4.    The same day Joseph Smith arrived in Kirtland from New York, a recent convert offered to build him a house and let him live on his land about 20 miles away, but a revelation directed Joseph to stay in Kirtland.

This is reflected in the new section heading to D&C 41 in the 2013 edition of the scriptures. Leman Copley initially offered to let other members live on his land as well, but soon after dozens settled there, he lost his faith, evicted them, and caused a great hardship for several families.
5.    There are several surviving documents containing characters believed to have been drawn off of the gold plates.

None of these documents is the same one that Martin Harris took to Samuel Mitchill and Charles Anthon, but they were likely copied from early transcriptions of the characters from the plates. 

6.    Early believers used the Book of Mormon as their guide to establish the practices of the Church, such as baptism and the blessing of bread and wine for the sacrament.

The sacrament and baptismal prayers were spoken exactly as they were given in the Book of Mormon.

7.    The Book of Mormon cost 15 times more to publish than Joseph Smith’s house and farm in Harmony, Pennsylvania.

The average laborer in the United States made around $1 per day in 1830, sometimes more, sometimes less.  The average annual income for someone living at the time was around $500. The Book of Mormon cost six times that amount.  To put that in purchasing power perspective, the median annual salary in the U.S. today is $50,000. The $3000 it cost to print the Book of Mormon would be the purchasing power equivalent of at least $300,000 today.  In other words, this was a massive cost that Joseph Smith never could have hoped to pay for himself. He needed Martin Harris to finance the publication of the book through mortgaging all of his property.

The cost of the publication was high for several reasons.  First, the enormous print run.  Five thousand copies is a large print run for the publication of an academic book today, in 1830 only things like the Bible and Thomas Paine’s Common Sense were generally printed with so many copies at one time.  Second, the binding material used on the book was higher quality, with a leather cover, than the general book.  Third, Grandin was able to demand a lot of money to print the book because Joseph Smith did not have many options.  It was either pay Grandin’s price or go to Rochester where Elihu Marshall had agreed to do it and incur all of the costs associated with traveling and boarding there for most of a year, not to mention the associated difficulty of trying to tightly control the text in a printing house in a distant city.  It appears Grandin made well beyond the average printer profit margin to print the Book of Mormon.

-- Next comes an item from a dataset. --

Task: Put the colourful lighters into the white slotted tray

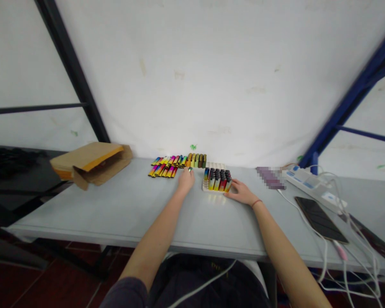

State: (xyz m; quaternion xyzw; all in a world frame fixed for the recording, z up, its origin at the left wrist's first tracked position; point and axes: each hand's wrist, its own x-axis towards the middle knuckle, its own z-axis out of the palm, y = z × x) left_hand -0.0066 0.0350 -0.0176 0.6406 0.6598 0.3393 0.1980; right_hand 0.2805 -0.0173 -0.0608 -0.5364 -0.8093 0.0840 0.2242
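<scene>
My left hand (pixel 186 179) is closed around a lighter (pixel 190 170); only its shiny end shows at the fingertips, and the rest is hidden. To the right of it, a white tray (pixel 205 189) holds several upright lighters with black tops, its left column partly unfilled. My right hand (pixel 242 192) steadies that tray, thumb at the near corner and fingers along the right side. Loose colourful lighters (pixel 163 171) lie in two rows beyond and left of my left hand. Behind the tray stands a group of yellow, green and brown lighters (pixel 196 160).
An opened brown cardboard box (pixel 90 158) lies on the left of the grey table (pixel 115 214). On the right are a phone (pixel 321 218), a white power strip (pixel 317 188), loose white cables (pixel 325 256) and a blurred purple item (pixel 271 177). A white wall (pixel 192 85) closes off the back.
</scene>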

This testifies to the fact that he really did not want to do it and he knew that Joseph Smith was in a difficult situation.

8.    The high priesthood was not given to elders in the Church until early June 1831.

In a conference that lasted for several days in Kirtland, Ohio, the High Priesthood was given to several conference attendees.  They had been promised by a revelation a few months earlier (D&C 38) that after leaving New York to Ohio they would “be endowed with power from on high.”

9.    Only weeks after the group of Saints from Colesville, NY settled in the Kirtland area, they were kicked off of the land by a disgruntled member and moved nearly another 1,000 miles to Missouri.

Leman Copley had initially offered to let the Colesville Saints settle on his land in Thompson, Ohio in return for helping maintain it.  After Copley’s mission to members of his former Shaker faith (D&C 49) ended without success in early May, he returned to Thompson and with the help of a Shaker leader evicted all the members off of his land and even ordered them to pay him “damages” for their use of it.  Joseph Knight Jr., one of the leaders of the group of church members, sarcastically recalled, “We had to leave his farm and pay sixty dollars damage…for fitting up his houses and planting his ground.”

10.    Did Eber D. Howe’s family members join the Church before he attacked it, after, or during? Were they close family members like a spouse or children, or were they more distant cousins and aunts/uncles? How did their beliefs affect their relationships?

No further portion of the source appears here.